What needs to be done: Transcribe the records below word for word, beginning with the first line and stopping after the line that contains "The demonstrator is"; pictures are not part of the copy.

Data to examine:
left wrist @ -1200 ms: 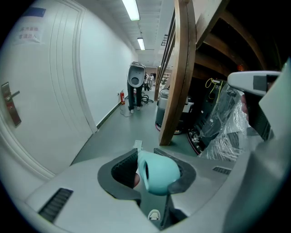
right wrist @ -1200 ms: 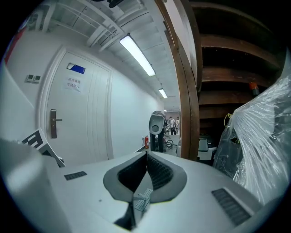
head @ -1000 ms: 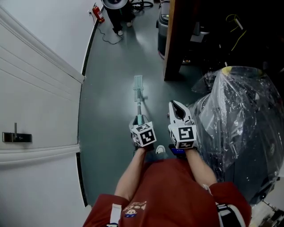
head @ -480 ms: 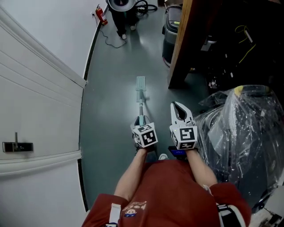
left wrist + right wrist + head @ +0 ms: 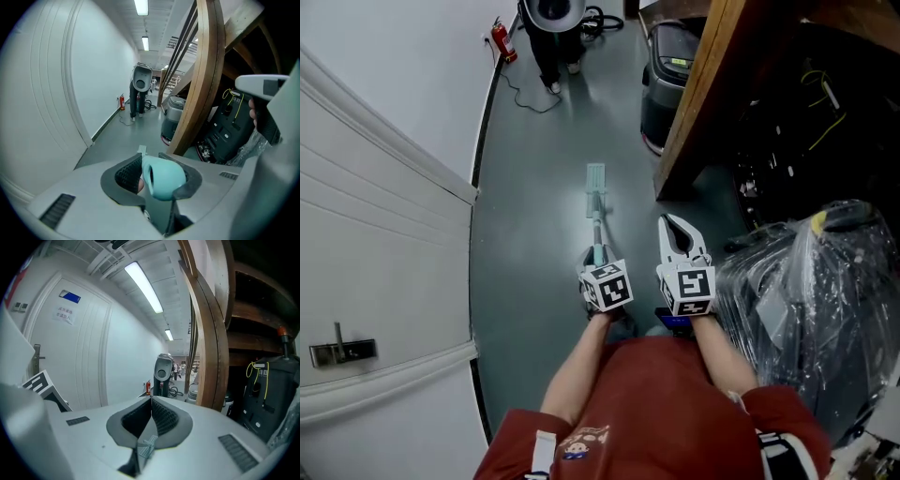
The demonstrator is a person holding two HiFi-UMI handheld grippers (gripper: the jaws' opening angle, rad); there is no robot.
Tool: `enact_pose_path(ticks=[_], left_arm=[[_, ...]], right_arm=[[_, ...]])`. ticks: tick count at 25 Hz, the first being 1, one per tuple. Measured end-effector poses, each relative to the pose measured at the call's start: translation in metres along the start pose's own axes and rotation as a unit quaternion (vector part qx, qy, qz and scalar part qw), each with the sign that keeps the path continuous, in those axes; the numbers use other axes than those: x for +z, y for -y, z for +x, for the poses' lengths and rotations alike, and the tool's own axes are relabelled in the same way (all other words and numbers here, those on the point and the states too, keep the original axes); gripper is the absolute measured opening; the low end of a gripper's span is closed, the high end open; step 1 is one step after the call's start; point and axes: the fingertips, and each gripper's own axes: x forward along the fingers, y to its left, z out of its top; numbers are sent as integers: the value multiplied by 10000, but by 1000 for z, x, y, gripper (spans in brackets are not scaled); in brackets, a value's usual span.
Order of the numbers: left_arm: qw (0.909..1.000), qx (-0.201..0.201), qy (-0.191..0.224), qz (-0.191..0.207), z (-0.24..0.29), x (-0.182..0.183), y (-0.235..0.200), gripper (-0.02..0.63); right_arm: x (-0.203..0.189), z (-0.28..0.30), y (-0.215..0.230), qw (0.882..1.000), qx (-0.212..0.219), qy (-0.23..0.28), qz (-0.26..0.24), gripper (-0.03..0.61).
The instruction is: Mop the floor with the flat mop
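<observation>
Left hand-held gripper [image 5: 159,176]: pinched on the teal top end [image 5: 162,177] of the flat mop [image 5: 596,202], a pad on each side of it.
Right hand-held gripper [image 5: 151,416]: jaws pressed together, nothing between them; it hung just beside the left one, off the handle.
Mop head [image 5: 596,176]: lay flat on the floor [image 5: 534,216] ahead of me, between the white door [image 5: 384,216] and the wooden beam [image 5: 703,94].
Long axis: the handle ran straight away from me, down and forward. The head looked turned in line with it, narrow end leading up the corridor.
Step, my reading: a stroke along the corridor.
Doing it well: steady downward pressure and the head flat. A second grip lower on the handle would steady it, and a crosswise head would cover more. The stroke should stay clear of the beam and the plastic-wrapped machine [image 5: 806,281].
</observation>
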Motion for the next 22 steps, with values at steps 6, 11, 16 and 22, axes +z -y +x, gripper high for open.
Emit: enact_pose_path(ticks=[6, 11, 16, 22], left_arm=[[9999, -74, 27, 62, 23, 25, -17, 120], [9999, -101, 34, 113, 44, 46, -19, 120], [9999, -98, 68, 113, 74, 73, -16, 120], [9999, -66, 67, 125, 110, 109, -11, 120]], right_arm=[[8, 28, -3, 9999, -126, -1, 5, 17], [8, 58, 7, 9998, -202, -35, 65, 18], [10, 100, 22, 9999, -129, -24, 96, 17], [19, 152, 44, 9999, 10, -52, 112, 18]])
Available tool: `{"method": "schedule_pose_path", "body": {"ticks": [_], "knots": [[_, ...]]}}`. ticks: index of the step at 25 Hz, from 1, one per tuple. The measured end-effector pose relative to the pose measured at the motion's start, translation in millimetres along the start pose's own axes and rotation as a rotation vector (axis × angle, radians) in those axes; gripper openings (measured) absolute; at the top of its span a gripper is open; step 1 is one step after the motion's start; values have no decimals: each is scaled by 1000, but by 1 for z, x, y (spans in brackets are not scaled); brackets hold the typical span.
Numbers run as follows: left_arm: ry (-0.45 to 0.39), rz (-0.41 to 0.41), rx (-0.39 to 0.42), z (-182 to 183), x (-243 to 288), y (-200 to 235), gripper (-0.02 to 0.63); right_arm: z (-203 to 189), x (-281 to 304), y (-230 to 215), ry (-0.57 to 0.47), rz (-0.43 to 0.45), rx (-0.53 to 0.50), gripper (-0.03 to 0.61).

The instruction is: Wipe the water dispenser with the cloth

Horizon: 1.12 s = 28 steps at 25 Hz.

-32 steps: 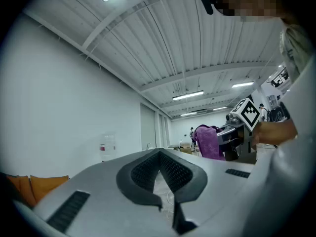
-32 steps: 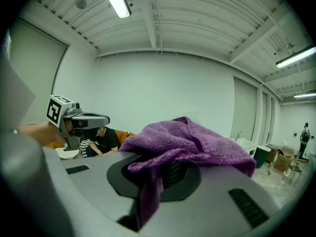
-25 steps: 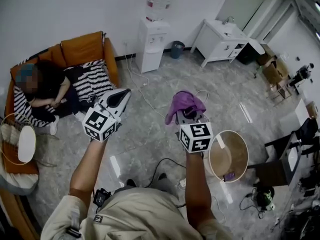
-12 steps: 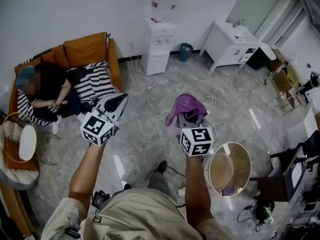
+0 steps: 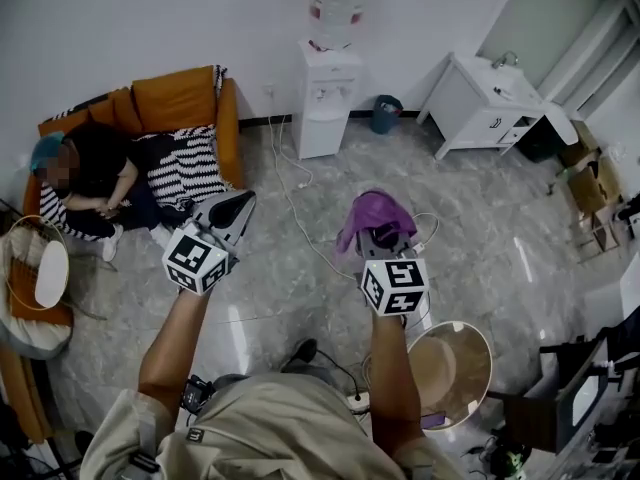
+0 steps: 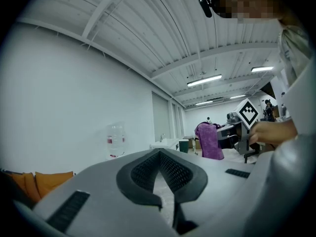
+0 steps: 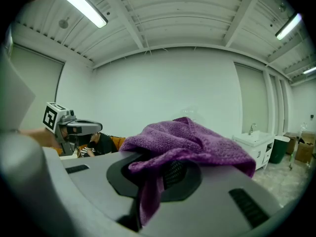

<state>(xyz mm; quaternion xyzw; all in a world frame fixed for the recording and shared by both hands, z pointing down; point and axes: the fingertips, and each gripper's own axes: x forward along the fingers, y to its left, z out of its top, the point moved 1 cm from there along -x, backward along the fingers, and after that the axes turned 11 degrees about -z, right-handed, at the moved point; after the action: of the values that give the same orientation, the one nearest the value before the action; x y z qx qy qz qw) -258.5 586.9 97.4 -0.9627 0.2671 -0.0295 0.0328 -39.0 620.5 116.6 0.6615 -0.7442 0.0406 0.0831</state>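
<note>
The white water dispenser (image 5: 322, 103) stands against the far wall with a clear bottle (image 5: 337, 6) on top. A purple cloth (image 5: 375, 213) hangs from my right gripper (image 5: 377, 230), which is shut on it; in the right gripper view the cloth (image 7: 190, 144) drapes over the jaws and hides most of the dispenser. My left gripper (image 5: 241, 201) is held level to the left, shut with nothing in it. In the left gripper view the dispenser (image 6: 116, 141) shows small beyond the left gripper (image 6: 160, 155). Both grippers are well short of the dispenser.
A person sits on an orange sofa (image 5: 180, 96) at the left, beside a striped blanket (image 5: 190, 163). A white cable (image 5: 290, 193) trails over the floor from the dispenser. A small bin (image 5: 385, 114) and a white sink cabinet (image 5: 485, 103) stand right of it. A round wooden table (image 5: 450, 363) lies lower right.
The view has moved forward: the dispenser and the sofa sit lower and nearer in the frame, and the round table has slid back. Both grippers keep the same pose, the cloth still held.
</note>
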Motion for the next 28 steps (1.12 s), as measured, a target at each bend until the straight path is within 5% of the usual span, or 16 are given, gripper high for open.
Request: {"method": "schedule_pose_path", "body": {"ticks": [13,28], "knots": [[28,6,26,3,94,17,15,-2,49,-85,-2,8,61,40],[-41,-117,-37,-18,271,145,15,-1,180,-155,64,-110,13,40]]}}
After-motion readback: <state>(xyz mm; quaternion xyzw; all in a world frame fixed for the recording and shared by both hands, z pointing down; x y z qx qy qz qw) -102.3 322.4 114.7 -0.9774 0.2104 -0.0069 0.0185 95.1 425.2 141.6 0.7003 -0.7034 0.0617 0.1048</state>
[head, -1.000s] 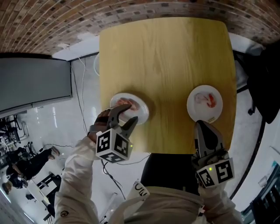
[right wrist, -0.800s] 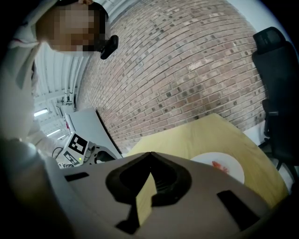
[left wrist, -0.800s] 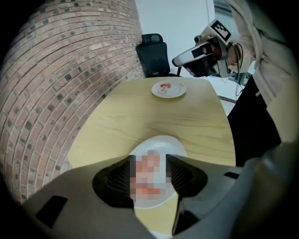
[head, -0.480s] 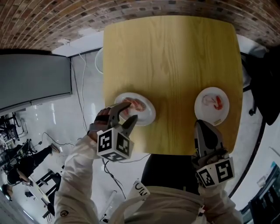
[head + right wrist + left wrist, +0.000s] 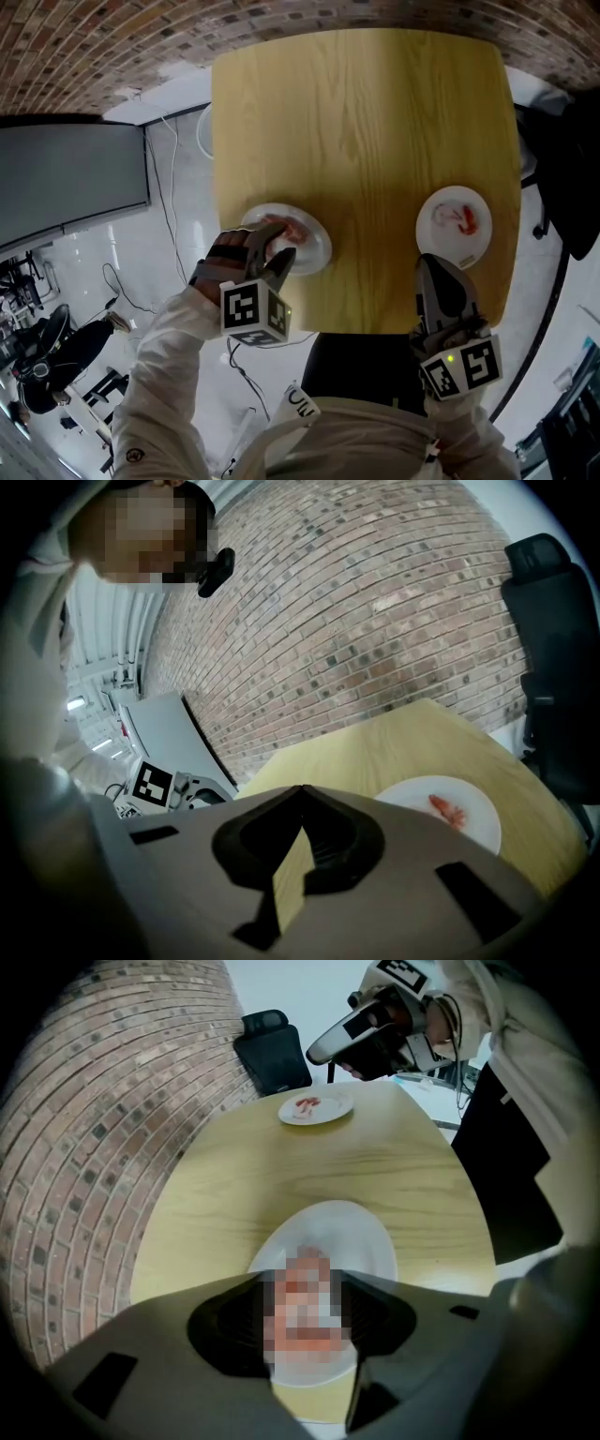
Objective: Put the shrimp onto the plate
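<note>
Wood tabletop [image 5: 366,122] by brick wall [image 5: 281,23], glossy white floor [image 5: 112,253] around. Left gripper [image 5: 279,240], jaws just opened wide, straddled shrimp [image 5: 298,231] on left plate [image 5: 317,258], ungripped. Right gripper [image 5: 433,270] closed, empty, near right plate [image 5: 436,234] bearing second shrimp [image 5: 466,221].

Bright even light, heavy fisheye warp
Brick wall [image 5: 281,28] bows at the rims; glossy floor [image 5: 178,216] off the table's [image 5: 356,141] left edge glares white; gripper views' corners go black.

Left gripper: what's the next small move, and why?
Likely lower a little and close. On the left gripper the jaws have just been opening; the pink shrimp on the left white round plate shows between them, not yet pressed.
</note>
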Tool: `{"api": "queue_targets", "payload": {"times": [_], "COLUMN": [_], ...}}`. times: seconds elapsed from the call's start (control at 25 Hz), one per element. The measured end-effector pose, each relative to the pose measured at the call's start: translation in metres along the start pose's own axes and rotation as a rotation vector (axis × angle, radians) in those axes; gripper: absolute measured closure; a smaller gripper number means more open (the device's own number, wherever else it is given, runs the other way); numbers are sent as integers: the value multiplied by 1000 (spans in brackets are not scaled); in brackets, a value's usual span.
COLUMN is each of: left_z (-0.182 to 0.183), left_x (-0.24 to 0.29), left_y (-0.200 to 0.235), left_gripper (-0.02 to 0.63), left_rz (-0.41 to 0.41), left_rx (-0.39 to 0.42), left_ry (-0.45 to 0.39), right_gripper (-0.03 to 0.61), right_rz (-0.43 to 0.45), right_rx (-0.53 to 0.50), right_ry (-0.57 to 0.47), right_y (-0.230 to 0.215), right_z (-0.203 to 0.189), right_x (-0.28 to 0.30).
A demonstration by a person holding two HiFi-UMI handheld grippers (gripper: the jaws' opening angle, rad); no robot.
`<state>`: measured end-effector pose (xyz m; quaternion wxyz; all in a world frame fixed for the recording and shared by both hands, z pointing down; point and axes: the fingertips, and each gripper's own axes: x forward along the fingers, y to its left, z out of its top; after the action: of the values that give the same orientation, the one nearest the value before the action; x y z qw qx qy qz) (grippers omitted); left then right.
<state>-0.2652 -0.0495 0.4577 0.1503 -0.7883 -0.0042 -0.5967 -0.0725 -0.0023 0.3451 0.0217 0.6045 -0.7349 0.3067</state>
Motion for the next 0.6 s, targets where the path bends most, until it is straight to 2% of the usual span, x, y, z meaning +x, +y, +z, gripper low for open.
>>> {"api": "queue_targets", "payload": {"times": [0.28,0.4,0.6], "left_z": [6,11,8], "left_x": [9,12,14], "left_y": [0,-4,-4], "left_gripper": [414,416,416], "left_rz": [-35,-78,-99], "left_rx": [75,84,109], "left_ry": [14,13,41], "right_gripper": [554,554,554], "right_rz": [-18,-23,-33], "right_rx": [22,27,33], "right_ry": [-1,-5,-14], "right_y": [-8,-9,-14], "right_z": [-5,-5,-4], "right_x": [1,2,3]}}
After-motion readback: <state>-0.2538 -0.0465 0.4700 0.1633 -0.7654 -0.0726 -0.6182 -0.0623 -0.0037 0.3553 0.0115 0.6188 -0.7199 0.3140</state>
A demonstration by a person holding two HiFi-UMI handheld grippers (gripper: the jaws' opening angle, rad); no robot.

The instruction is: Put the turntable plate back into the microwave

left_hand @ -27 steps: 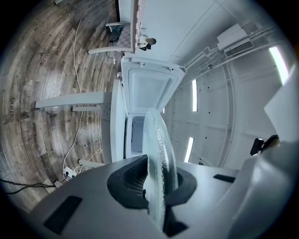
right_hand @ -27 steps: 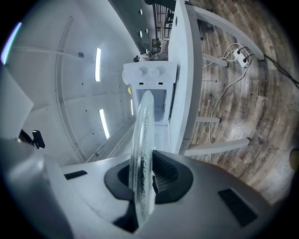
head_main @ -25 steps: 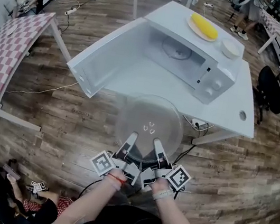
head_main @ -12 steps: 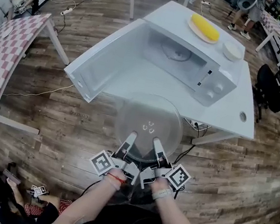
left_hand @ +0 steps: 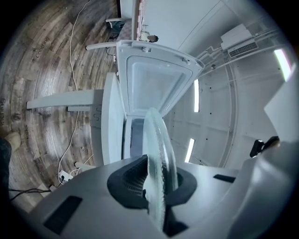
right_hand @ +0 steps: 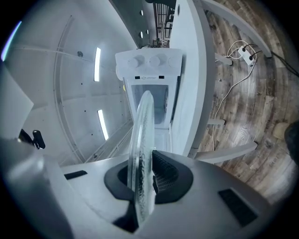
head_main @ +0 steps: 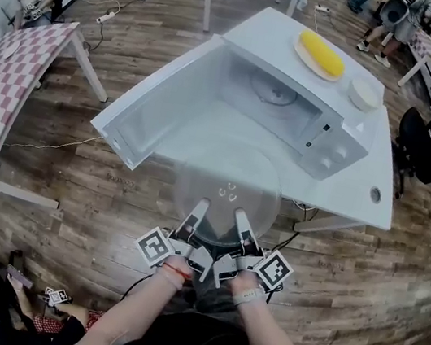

Response:
left wrist @ -1200 ms: 
right wrist @ -1200 ms: 
head @ -1000 ms: 
head @ -480 ms: 
left wrist + right wrist + head @ +0 ms: 
The demonstrator is a person holding two HiFi-UMI handheld grippers (gripper: the jaws' opening angle, rad); there is no robot.

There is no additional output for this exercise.